Erano anni confusi. Prima del Muro si passava da una parte all’altra prendendo il tram, o a piedi. Gli uomini del servizio segreto nazista furono arruolati dagli alleati e dai sovietici, e da ex colleghi continuavano a incontrarsi per bere una birra insieme. Sichel si trovò a controllare un informatore che sarebbe entrato nella storia, il futuro cancelliere Willy Brandt. Il suo nome si trova nel giugno del ’52 nelle liste del Cic, il Counter Intelligence Corps, il servizio segreto dell’esercito americano, che era gestito dalla Cia. La Süddeutsche Zeitung pubblicò la notizia lo scorso dicembre, confermando voci che circolavano da anni, ma Sichel da New York difese Brandt: «Non rivelò mai notizie sulla sua Spd, il partito socialdemocratico, ma era bene informato su quanto avveniva nel settore di Berlino occupato dai sovietici». Brandt all’epoca aveva 39 anni, non tradì la sua Germania.

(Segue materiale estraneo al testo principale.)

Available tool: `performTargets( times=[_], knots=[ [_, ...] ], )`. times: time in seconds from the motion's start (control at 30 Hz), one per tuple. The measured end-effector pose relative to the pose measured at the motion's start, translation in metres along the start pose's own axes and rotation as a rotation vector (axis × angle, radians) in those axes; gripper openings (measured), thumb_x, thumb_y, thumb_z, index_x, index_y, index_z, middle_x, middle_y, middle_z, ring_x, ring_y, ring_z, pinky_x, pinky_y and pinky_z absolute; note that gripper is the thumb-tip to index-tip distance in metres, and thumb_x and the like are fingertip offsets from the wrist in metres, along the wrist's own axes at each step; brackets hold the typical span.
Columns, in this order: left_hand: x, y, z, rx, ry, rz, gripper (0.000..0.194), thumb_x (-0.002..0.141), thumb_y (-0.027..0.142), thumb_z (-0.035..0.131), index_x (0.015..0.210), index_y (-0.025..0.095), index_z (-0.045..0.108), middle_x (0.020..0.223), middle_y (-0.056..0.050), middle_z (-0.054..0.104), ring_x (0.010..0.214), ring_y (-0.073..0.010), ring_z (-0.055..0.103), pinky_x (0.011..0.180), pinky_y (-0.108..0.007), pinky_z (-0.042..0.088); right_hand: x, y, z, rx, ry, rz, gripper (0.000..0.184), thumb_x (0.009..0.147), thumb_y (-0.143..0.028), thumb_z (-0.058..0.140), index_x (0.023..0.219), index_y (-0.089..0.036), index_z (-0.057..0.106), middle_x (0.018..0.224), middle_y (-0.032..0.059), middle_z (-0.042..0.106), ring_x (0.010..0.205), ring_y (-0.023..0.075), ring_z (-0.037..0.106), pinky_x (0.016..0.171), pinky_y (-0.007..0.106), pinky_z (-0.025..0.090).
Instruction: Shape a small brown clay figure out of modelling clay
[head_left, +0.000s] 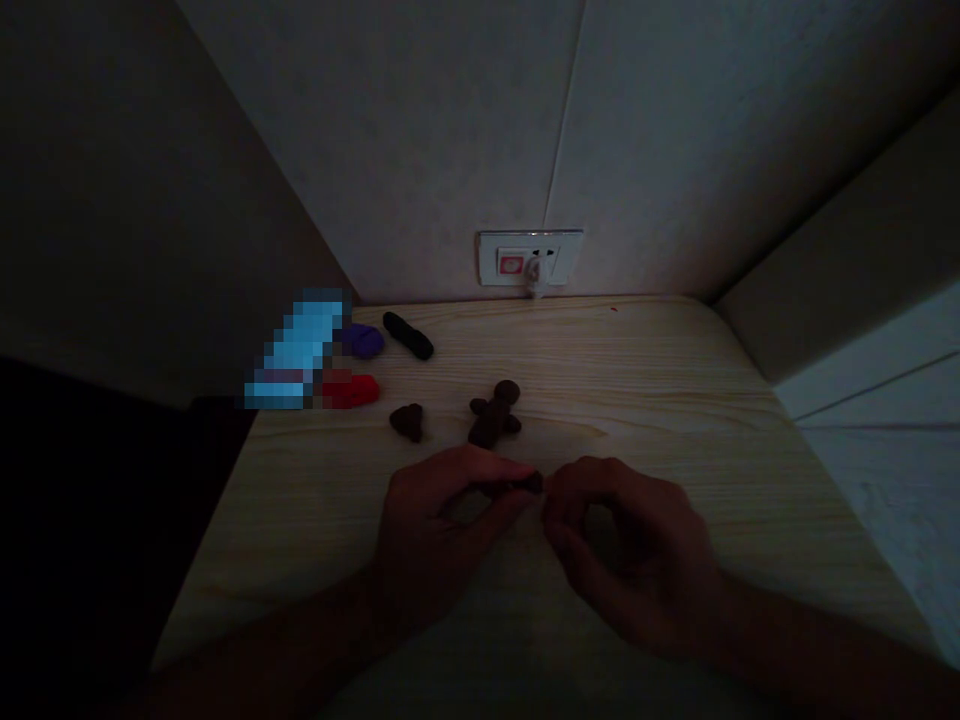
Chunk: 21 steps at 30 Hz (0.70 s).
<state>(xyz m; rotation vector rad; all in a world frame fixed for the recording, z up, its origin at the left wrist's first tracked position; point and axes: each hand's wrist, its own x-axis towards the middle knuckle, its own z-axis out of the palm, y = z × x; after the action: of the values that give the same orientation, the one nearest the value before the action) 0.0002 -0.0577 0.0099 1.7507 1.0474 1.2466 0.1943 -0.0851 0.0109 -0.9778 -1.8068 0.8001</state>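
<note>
Between the thumb and index finger of my left hand (442, 530) is a small piece of dark brown modelling clay (534, 482). My right hand (637, 540) is curled just to the right, thumb and fingertips brought together beside that piece; whatever they may hold is hidden. Just beyond my left hand lies a brown clay figure (493, 415) with a round head, a body and two stubby arms. To its left rests a loose brown clay lump (407, 422). The light is dim, so fine detail is lost.
At the back left of the wooden table (637, 380) are a black clay roll (408, 336), a purple clay lump (363, 341) and a red clay piece (352, 391). A bright pixelated object (300, 345) is beside them. A wall socket (529, 258) with a plug stands behind.
</note>
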Motion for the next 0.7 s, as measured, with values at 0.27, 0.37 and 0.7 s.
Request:
performTargets(
  times=[0.27, 0.37, 0.7],
  knots=[
    [0.0018, 0.0025, -0.0005, 0.005, -0.018, 0.006, 0.017, 0.080, 0.010, 0.080, 0.091, 0.023, 0.080, 0.083, 0.002, 0.082, 0.072, -0.0144, 0.077, 0.069, -0.022, 0.063, 0.0010, -0.0006, -0.0003, 0.000, -0.022, 0.002, 0.026, 0.085, -0.007, 0.064, 0.105, -0.024, 0.059, 0.076, -0.0025, 0.067, 0.061, 0.0117, 0.064, 0.056, 0.023, 0.053],
    [0.0022, 0.0028, -0.0001, 0.015, -0.014, 0.009, 0.015, 0.079, 0.011, 0.081, 0.090, 0.023, 0.080, 0.083, 0.001, 0.082, 0.072, -0.0147, 0.076, 0.068, -0.022, 0.062, 0.0020, -0.0014, -0.0014, 0.001, -0.034, -0.008, 0.023, 0.086, -0.007, 0.063, 0.101, -0.023, 0.059, 0.076, -0.0022, 0.066, 0.061, 0.0116, 0.063, 0.056, 0.023, 0.053],
    [0.0004, 0.0002, 0.0012, 0.035, -0.030, -0.026, 0.018, 0.079, 0.009, 0.080, 0.091, 0.022, 0.080, 0.084, 0.001, 0.082, 0.073, -0.0138, 0.076, 0.069, -0.021, 0.062, 0.0023, -0.0016, -0.0018, -0.017, -0.053, 0.008, 0.020, 0.085, -0.008, 0.064, 0.097, -0.023, 0.060, 0.076, -0.0025, 0.065, 0.060, 0.0109, 0.061, 0.056, 0.022, 0.052]
  ],
)
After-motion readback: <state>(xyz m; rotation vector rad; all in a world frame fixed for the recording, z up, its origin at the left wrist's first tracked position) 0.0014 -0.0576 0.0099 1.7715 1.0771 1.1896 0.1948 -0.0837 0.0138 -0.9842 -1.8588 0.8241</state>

Aveva iniziato a collaborare con Sichel nel 1950, la sua scheda riporta oltre 200 incontri, riceveva come compenso 250 marchi al mese, che non erano pochi, circa il salario di un operaio specializzato, e riceveva doni in natura, caffè, zucchero e sigarette, generi preziosi nel dopoguerra in Germania, e qualche bottiglia di whisky. Sichel lo ricorda come un giovane democratico e leale. Dopo Berlino, sempre per la Cia, Peter fu trasferito a Hong Kong e in Cambogia, ma nel ’59 lasciò il servizio segreto per dedicarsi all’azienda vinicola di famiglia.
«Non mi piaceva che la Cia non si limitasse a fornire informazioni sui paesi controllati, ma cercasse di influire sulle loro vicende politiche interne, con effetti disastrosi in Iran e Cambogia. Non potevo restare in un’organizzazione che giocava senza motivo con le vite umane», spiega nelle memorie, uscite nel 2019. «Le mie tre vite, esule, agente segreto, commerciante di vini». Per le 120 pagine sul suo lavoro nella Cia, ha dovuto discutere per mesi con i responsabili del servizio, preoccupati che svelasse particolari scomodi.
La Frankfurter Allgemeine lo ha intervistato mandandogli le domande per e-mail. Sichel vive in un appartamento a New York, nella Upper East Side, si è ammalato due volte di Covid, la prima nel dicembre del 2019, ha trascorso due mesi in ospedale, ma oggi è in buona salute. «Si vive più a lungo», dice, «ma non tutti sanno come si vive… io non ho tempo per annoiarmi». Ha messo il letto in biblioteca, dove lavora al film che si sta preparando sulla sua vita. Scrive al computer, che ha voluto imparare a usare già negli anni sessanta, e legge sempre ogni mattina i giornali, in inglese, tedesco, e francese: «Le mie radici sono in Europa».
Rimpiange solo due cose nella sua vita: «Non ho imparato mai il greco, la lingua di mia moglie Stella. È morta a maggio, aveva 90 anni. E non ho più rivisto il mio migliore amico, quand’ero ragazzo a Magonza. Un giorno Hans mi venne a trovare, indossava la divisa della Hitler Jugend, e il padre gli aveva proibito di avere rapporti con me, un ebreo. Non lo vidi più. Lo cercai dopo la guerra, ma era morto in battaglia».